Staying ahead of cybersecurity threats
Security is an ever-increasing challenge for manufacturers. In the 2022 CGI Voice of Our Clients, manufacturing CXOs cite cybersecurity as the most impactful industry trend. Digital factories, digitally connected value chains and more open and connected ecosystems have widened the specter of threats, requiring manufacturers to be highly vigilant and prepared.
Operating securely with multiple plants, processes and personnel is a complex exercise. Ion outlined Butchimie’s approach to running secure operations, which focuses on four key areas:
- Physical security of employees;
- Process security;
- Protection of intellectual property (IP); and
- IT/ OT security
He states that digitalization and automation are vital to ensure physical and process security. Butachimie’s advanced process control (APC) and high-performance computing (HPC) initiatives are showing positive results, with both the automation programs helping to improve efficiency, productivity and safety control.
To protect their intellectual property, he says, the company has developed different levels of security. He cites the example of sharing technical designs—parts of which may include company IP—with various suppliers. Butachimie has developed software with their partners that allows access on a “need to know” basis. “You can only access the parts you are working on and not the whole document,” Ion explains. Choosing a digital rather than a paper-based approach allows manufacturers to be more discerning about what is shared.
Coen notes a similar situation arising when manufacturers install new equipment. “Most equipment suppliers have access to part of the equipment because they want to help with continuous and preventive or predictive maintenance. This includes access to data and certain files that you may want to keep safe,” he says. As manufacturing moves toward operating in complex ecosystems, finding a balance between ensuring security and being “open enough” to support improvements will be essential.
The business value of sustainability
It is unquestionable. Embedding sustainability is critical for manufacturers to activate their climate pledges and achieve long-term business value. Ion says Butachimie has demonstrated clear successes in realizing sustainability objectives by optimizing operations digitally. “We changed our technology in 2019. Moving to new technology for operating our plant, we have been able to reduce our carbon footprint by 15% with the same production level,” he says. By continuing this transformation, they are excited about what can be achieved in the next five years.
Speaking about the challenge of attracting talent, Ion states, “We have a real approach with concrete measures and actions for moving forward and significantly reducing our carbon footprint and other emissions or pollution.” He says the ability to demonstrate sustainability appeals to many job seekers today who are looking to derive a sense of purpose from their work.
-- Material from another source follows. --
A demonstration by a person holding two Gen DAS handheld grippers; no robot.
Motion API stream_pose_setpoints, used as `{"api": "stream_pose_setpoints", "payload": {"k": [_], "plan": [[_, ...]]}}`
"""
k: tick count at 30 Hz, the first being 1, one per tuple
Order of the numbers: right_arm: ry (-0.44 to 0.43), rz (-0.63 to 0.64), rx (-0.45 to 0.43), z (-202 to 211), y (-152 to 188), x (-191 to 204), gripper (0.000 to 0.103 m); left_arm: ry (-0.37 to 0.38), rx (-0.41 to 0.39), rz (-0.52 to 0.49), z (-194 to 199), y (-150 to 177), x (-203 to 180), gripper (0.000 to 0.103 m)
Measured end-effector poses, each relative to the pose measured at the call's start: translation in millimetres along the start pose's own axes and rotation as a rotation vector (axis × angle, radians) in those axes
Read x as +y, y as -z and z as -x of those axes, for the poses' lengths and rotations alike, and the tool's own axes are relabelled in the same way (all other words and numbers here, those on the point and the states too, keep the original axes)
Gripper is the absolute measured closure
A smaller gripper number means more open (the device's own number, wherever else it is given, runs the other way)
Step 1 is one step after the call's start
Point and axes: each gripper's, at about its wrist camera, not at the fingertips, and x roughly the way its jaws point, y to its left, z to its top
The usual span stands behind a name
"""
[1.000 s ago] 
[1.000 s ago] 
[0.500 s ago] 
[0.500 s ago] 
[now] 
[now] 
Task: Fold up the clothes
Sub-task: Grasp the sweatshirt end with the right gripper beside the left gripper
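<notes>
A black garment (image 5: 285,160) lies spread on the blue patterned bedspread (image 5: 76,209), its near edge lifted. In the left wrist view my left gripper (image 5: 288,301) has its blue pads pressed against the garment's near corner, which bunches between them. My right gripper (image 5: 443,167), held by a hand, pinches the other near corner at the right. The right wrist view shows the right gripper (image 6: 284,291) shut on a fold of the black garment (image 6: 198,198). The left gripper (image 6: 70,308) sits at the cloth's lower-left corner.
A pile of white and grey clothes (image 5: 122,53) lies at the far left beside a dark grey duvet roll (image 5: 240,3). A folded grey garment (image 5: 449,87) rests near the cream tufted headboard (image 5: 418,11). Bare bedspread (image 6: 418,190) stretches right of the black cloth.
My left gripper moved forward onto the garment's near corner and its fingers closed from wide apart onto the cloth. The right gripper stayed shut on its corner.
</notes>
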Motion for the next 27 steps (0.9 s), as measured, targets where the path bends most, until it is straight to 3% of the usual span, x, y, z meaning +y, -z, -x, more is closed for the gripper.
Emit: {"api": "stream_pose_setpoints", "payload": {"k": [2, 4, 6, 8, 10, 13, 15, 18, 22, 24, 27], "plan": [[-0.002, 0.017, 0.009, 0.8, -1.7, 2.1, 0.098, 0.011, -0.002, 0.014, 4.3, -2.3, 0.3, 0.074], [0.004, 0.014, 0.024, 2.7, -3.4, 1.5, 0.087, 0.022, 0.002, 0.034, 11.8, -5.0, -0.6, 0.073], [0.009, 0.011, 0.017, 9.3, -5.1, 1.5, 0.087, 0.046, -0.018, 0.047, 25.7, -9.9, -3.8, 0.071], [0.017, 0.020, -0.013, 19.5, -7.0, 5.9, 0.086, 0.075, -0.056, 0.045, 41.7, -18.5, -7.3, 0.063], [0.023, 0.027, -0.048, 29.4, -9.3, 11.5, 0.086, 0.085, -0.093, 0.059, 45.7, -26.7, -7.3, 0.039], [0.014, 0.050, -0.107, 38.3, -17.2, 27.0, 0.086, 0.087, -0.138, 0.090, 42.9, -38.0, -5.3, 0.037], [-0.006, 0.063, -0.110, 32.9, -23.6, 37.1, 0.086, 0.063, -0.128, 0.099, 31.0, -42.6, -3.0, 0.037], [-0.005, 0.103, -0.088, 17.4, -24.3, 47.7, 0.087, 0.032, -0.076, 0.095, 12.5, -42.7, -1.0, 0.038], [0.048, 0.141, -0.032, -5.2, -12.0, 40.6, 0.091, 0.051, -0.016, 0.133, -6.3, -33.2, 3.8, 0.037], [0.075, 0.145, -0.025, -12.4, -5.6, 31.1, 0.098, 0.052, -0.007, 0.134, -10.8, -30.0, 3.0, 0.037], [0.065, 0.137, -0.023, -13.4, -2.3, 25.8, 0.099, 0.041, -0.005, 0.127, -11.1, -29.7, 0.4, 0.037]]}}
Given the industry’s impact on climate change and the growing number of technologies to help mitigate the crisis, Coen advises: “If you want to make a real difference in environmental impact, then manufacturing is the place to be.” Jean-Louis agrees on the vast opportunities to use technology to drive sustainability, from optimizing production cycles and energy usage to reducing greenhouse gas emissions and prolonging asset life with predictive maintenance. “These are concrete actions and not greenwashing,” he says, adding that this can motivate younger generations to join the industry and make a difference while supporting manufacturers in securing future talent.
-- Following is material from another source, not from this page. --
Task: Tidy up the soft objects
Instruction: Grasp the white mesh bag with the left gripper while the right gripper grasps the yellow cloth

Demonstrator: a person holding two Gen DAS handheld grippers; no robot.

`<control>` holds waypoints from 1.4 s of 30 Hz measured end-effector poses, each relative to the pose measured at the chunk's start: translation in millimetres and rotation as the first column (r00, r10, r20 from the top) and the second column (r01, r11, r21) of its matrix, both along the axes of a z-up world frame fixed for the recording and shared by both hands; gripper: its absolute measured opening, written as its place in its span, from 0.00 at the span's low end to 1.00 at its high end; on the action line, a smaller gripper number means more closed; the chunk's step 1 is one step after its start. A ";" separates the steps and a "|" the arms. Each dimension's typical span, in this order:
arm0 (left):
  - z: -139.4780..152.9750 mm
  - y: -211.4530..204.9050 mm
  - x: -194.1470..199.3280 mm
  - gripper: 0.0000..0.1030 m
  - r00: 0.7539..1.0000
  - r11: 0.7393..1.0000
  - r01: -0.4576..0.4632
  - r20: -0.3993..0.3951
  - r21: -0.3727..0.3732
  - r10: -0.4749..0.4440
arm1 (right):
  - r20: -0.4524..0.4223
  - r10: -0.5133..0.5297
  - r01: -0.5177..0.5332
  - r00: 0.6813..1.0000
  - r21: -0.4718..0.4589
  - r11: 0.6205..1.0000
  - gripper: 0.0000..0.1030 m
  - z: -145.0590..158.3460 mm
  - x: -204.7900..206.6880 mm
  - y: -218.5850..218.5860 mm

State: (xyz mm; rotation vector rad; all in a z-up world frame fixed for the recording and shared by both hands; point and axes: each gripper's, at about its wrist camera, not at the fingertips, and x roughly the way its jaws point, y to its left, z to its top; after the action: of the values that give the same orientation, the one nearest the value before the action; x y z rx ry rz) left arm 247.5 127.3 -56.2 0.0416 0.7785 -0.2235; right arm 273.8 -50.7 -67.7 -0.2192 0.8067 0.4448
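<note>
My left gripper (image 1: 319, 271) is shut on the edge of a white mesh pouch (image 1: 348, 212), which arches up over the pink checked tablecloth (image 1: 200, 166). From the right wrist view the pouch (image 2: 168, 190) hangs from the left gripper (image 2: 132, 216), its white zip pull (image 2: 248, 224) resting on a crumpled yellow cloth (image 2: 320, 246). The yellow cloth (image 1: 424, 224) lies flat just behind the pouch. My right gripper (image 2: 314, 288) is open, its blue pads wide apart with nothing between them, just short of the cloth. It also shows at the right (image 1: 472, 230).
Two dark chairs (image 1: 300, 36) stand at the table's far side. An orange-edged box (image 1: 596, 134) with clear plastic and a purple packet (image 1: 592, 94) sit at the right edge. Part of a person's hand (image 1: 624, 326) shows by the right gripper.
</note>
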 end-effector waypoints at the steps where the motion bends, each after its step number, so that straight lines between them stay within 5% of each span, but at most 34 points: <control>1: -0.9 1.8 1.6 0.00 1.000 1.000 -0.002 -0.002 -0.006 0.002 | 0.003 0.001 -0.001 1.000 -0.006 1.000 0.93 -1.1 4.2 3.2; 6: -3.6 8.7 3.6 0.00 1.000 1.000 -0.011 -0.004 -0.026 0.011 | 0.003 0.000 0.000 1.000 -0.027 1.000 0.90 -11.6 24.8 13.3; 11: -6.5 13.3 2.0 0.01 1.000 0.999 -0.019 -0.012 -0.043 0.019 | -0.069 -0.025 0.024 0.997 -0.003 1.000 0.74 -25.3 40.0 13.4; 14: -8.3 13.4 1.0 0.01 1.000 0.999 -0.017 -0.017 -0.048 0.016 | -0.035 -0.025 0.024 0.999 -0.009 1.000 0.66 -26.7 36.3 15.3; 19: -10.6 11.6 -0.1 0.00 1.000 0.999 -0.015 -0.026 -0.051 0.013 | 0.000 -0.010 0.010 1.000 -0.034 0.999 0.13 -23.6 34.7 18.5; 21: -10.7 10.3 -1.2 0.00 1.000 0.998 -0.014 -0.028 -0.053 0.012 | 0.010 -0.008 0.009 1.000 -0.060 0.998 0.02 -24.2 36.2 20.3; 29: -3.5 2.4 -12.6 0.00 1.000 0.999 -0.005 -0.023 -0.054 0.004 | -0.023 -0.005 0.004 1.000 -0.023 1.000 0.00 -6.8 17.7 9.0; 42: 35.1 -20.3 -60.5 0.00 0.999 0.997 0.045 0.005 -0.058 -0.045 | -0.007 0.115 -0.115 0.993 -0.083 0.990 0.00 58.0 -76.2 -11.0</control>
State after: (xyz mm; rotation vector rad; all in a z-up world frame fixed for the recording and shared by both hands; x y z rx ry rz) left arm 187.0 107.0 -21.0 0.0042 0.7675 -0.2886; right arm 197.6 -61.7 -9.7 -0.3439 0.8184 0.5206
Using an agile approach to scale innovation
Butachimie is exploring new ways of advancing innovation through an agile approach. “While developing the different software for protecting IP, we discovered that we can also use it for safe and protected mobility,” says Ion. The company has installed a private 4G network to support secure mobility for field operations. With connected tablets, their workforce now carries out maintenance, installation and inspection tasks much quicker. It also means engineers don’t need to carry paper-based technical designs to the field but can access them digitally and securely via tablets. While the initiative is still in its early days, Ion says they’ve already seen a 20% decrease in execution time.
Sharing his recommendations for starting a transformation journey, Ion says it is critical to get consensus on the strategy, priorities and goals. He adds that preparation is key. “Prepare, prepare and prepare. The last point is, even if you have this preparation, you prepare so you are enabled not to stick to it. So, keep that agility.”